For the companies that had to deal with these problems, it was more than an annoyance, but rather an incredibly costly nightmare that they can never allow to happen again. When the peanut butter crisis hit, factories across the country were completely shut down in an attempt to trace the problem to it’s source without contaminating any other consumers. On it’s face this may sound reasonable however it is a massive over reaction that costs untold millions of dollars to the industry and in most cases producing limited results as the contamination is usually traced back to just one factory and by that time the damage has been done. For a business owner or CEO this is absolutely unacceptable.

Enter S.510.

Billed by supporters as the “Food & Safety Modernization Act”, they claim it will help prevent the events I just described. In reality it’s simply a marriage of large corporations and the FDA in an attempt to save the corporations money and grant centralized power over our food supply to the FDA.

First, what does the FDA get out of it?

For national food companies, a key issue they have to deal with is diversity of regulations. One state requires this food label vs another state that has a different requirement. California is particularly infamous for their regulations which go far beyond the “quaint” regulations of the FDA. In cases where California’s regulations conflict with FDA regulations, Federal Preemption causes the FDA to win.  It should come as no surprise that the FDA prefers this outcome.

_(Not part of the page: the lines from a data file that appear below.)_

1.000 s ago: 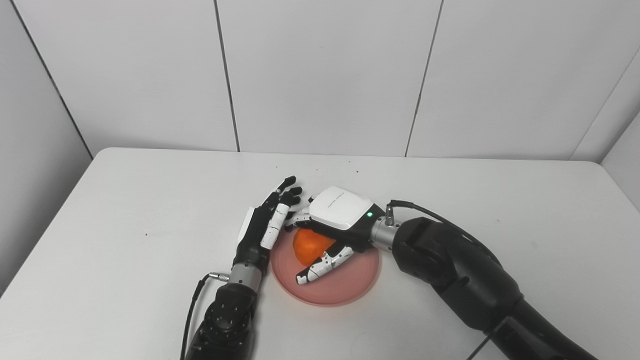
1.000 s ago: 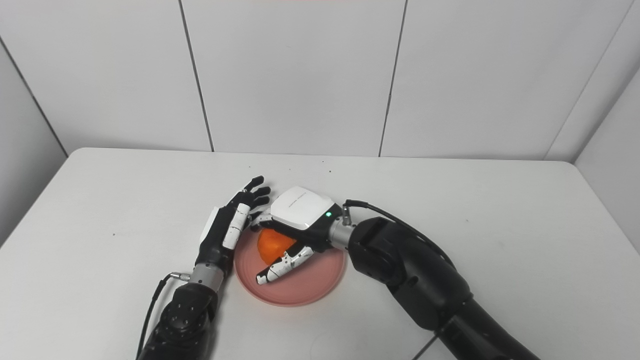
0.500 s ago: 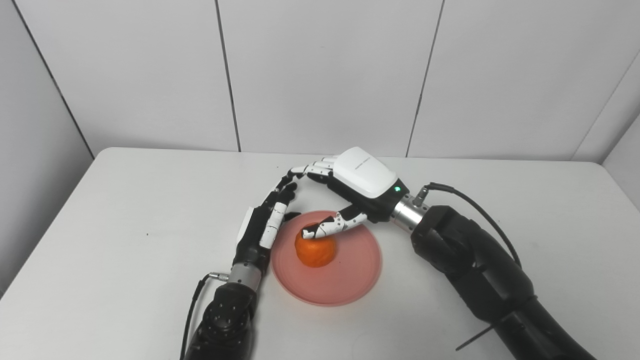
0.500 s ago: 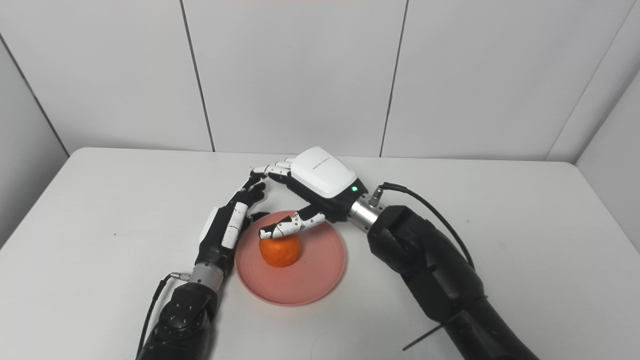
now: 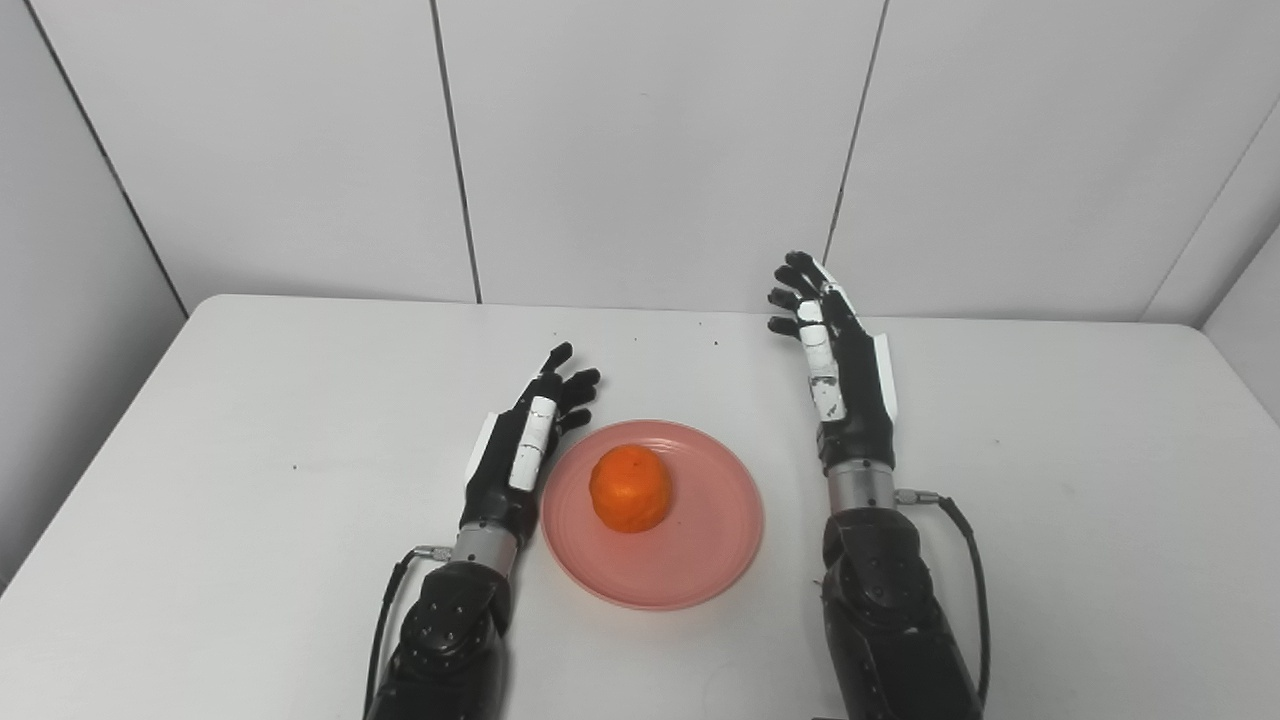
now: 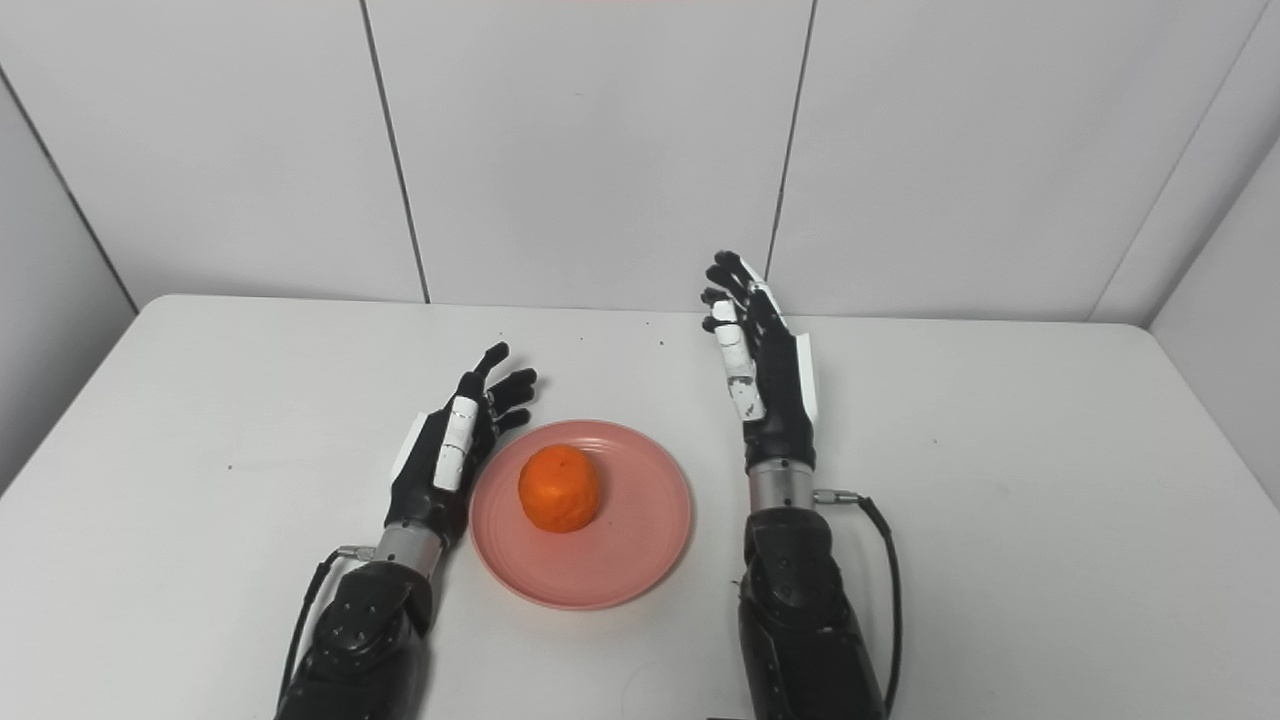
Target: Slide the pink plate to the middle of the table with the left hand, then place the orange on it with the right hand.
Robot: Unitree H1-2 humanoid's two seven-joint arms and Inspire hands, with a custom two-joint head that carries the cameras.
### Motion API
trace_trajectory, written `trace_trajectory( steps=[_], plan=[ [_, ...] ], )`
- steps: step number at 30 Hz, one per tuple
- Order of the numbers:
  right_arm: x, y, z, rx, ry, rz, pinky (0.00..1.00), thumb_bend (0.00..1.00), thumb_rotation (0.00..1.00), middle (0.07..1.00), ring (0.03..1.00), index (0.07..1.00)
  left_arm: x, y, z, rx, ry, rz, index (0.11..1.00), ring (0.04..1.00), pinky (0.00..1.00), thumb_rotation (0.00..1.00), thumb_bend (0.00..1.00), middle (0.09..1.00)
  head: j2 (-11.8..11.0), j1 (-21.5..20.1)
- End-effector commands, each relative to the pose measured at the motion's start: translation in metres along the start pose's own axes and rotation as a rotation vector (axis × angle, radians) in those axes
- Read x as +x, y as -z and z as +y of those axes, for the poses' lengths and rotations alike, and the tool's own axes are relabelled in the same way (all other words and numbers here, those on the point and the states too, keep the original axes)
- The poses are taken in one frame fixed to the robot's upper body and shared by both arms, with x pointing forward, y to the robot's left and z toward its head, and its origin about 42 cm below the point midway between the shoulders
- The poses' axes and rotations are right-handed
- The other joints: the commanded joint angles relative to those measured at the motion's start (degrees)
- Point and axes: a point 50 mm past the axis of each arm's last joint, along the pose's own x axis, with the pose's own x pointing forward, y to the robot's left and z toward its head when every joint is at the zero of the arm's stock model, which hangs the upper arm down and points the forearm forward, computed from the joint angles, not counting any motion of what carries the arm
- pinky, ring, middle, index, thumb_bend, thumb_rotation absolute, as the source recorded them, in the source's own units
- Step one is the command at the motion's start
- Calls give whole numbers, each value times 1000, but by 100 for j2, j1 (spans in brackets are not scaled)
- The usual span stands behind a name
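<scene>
Right robot hand (image 5: 838, 385) withdrawn – orange (image 5: 630, 487) unobscured.

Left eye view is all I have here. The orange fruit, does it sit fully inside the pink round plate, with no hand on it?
Observer: Yes. In the right eye view the orange fruit sits left of centre on the pink round plate, with bare pink all around it.
Operator: And the right hand, is it clear of the plate?
Observer: The right hand is held up with its fingers apart, holding nothing. White table shows between its forearm and the rim.
Operator: The left hand?
Observer: The left hand lies open beside the plate's left rim. From this angle I see no gap, so I cannot tell whether it touches.
</scene>
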Motion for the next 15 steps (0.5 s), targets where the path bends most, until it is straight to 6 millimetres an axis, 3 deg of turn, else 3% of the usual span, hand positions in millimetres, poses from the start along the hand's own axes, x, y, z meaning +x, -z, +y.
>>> trace_trajectory(
  steps=[1, 10, 15],
  plan=[
    [7, -1, -1, 98, 12, 16, 865, 845, 1000, 844, 852, 845, 9, -3, 6, -35, -63, -11, 918, 892, 890, 1000, 929, 863, -5, 6],
    [-10, 49, -1, 256, 128, 151, 945, 839, 1000, 872, 895, 868, 28, -12, 6, 100, -219, -103, 903, 915, 915, 1000, 875, 916, 11, 10],
    [-25, 68, -6, 169, 83, 181, 981, 848, 1000, 847, 896, 864, 29, -5, -3, 56, -239, -71, 917, 945, 897, 1000, 840, 938, 42, -8]
  ],
)
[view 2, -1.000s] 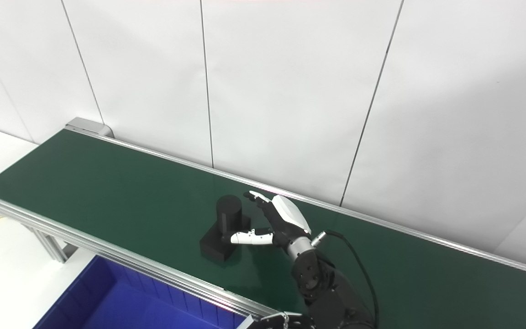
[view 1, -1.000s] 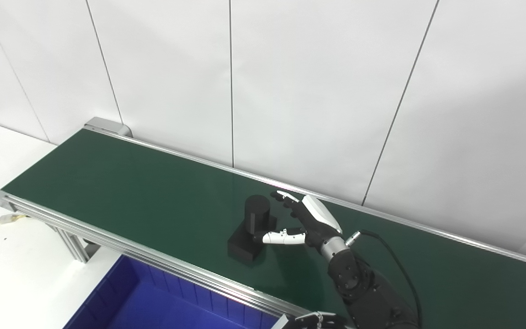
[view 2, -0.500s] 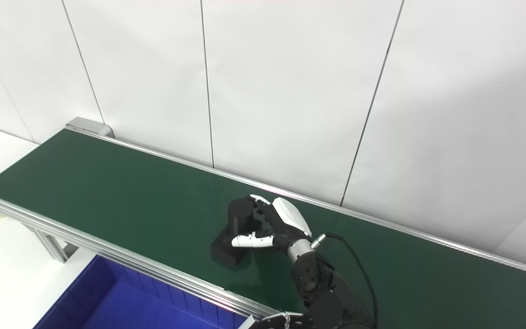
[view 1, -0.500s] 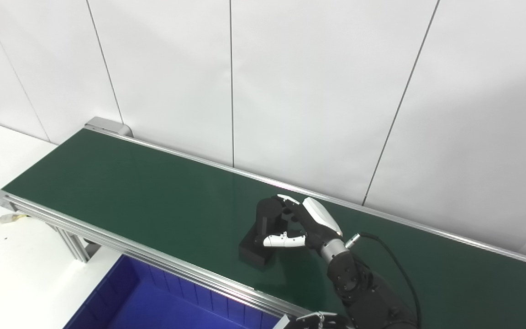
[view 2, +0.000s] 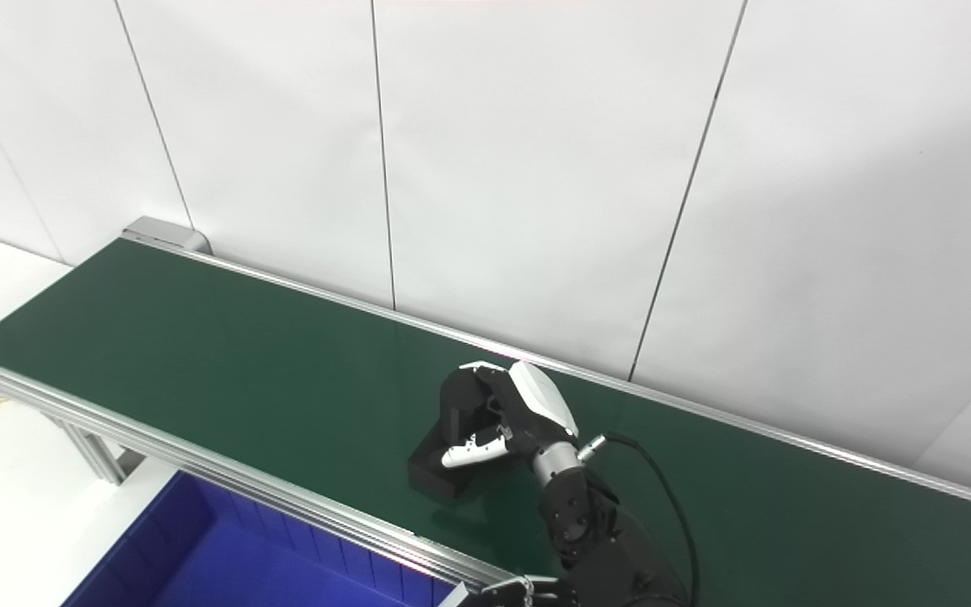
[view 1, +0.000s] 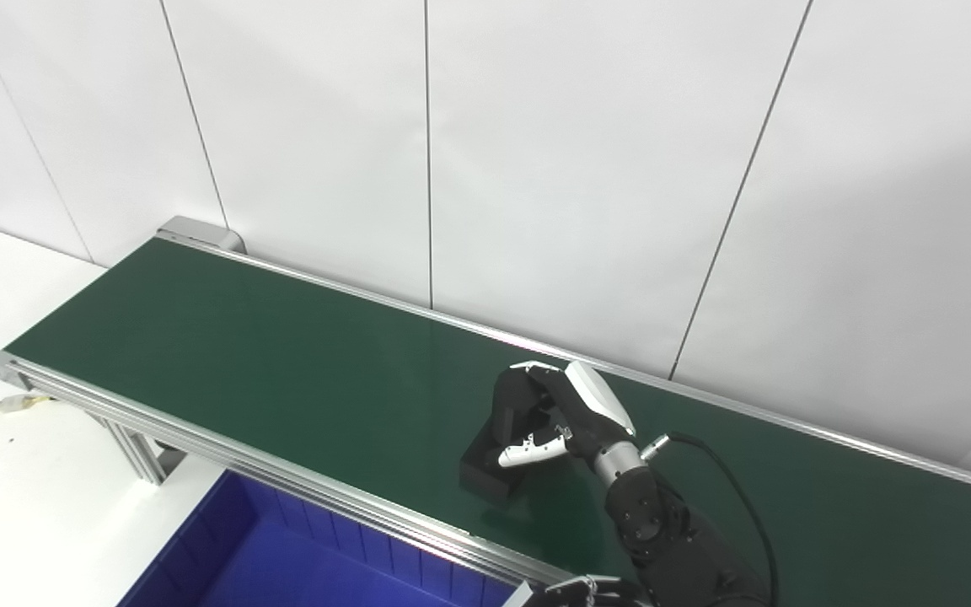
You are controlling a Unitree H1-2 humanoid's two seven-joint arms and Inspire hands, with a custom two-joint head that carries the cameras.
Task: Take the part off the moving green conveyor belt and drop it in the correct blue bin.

However, it is well known that the D is much more important than the F in the Food & Drug Administration. For years their focus has been primarily on drugs and as a result, the states have been self regulating to a large degree. This does not sit well with the powers that be at the FDA, but what could they do? It’s not as though people are clamoring to be regulated by the federal government. Or are they?

This takes us to what the large food manufacturers, grocery stores and corporate farms get out of it.

As mentioned above, companies have had to deal with regulations from various states for decades and when these recalls swept through the country over the last few years, “Big Food” had had enough. It was time to streamline the process. Make it so there is only one regulatory agency to deal with. And the FDA was more than happy to comply.

This doesn’t seem so devious yet does it? Well that’s only because I haven’t given you the punchline: The cost. $1.4 billion dollars over the next 4 years.

But not to worry! The companies that lobbied for the bill are more than happy to shoulder the burden of this cost! And by shoulder I mean pass down to the consumer in the form of higher prices on food. All rather than just doing what is necessary on their own dime to ensure a safer process for their customers. Just charge us for the bill, and pass the responsibility off to the government.

A mutually beneficial relationship where the regulated are more than happy to submit as long as the power is centralized at the federal level. This is the first bill that our Senate is pushing through after the massive conservative wins in November.

That it was written by Dick Durbin and sponsored by Chris Dodd should be enough to make anyone concerned. But not our friendly GOP. They’ve signed on in spades in what appears to be the most bi-partisan bill to come down the pike since 2006.

And why not? It’s only a massively expensive, deficit adding, power granting, bureaucratic kiss to large corporations who will raise their prices to pay for it further damaging an already weak economy. What’s not to love?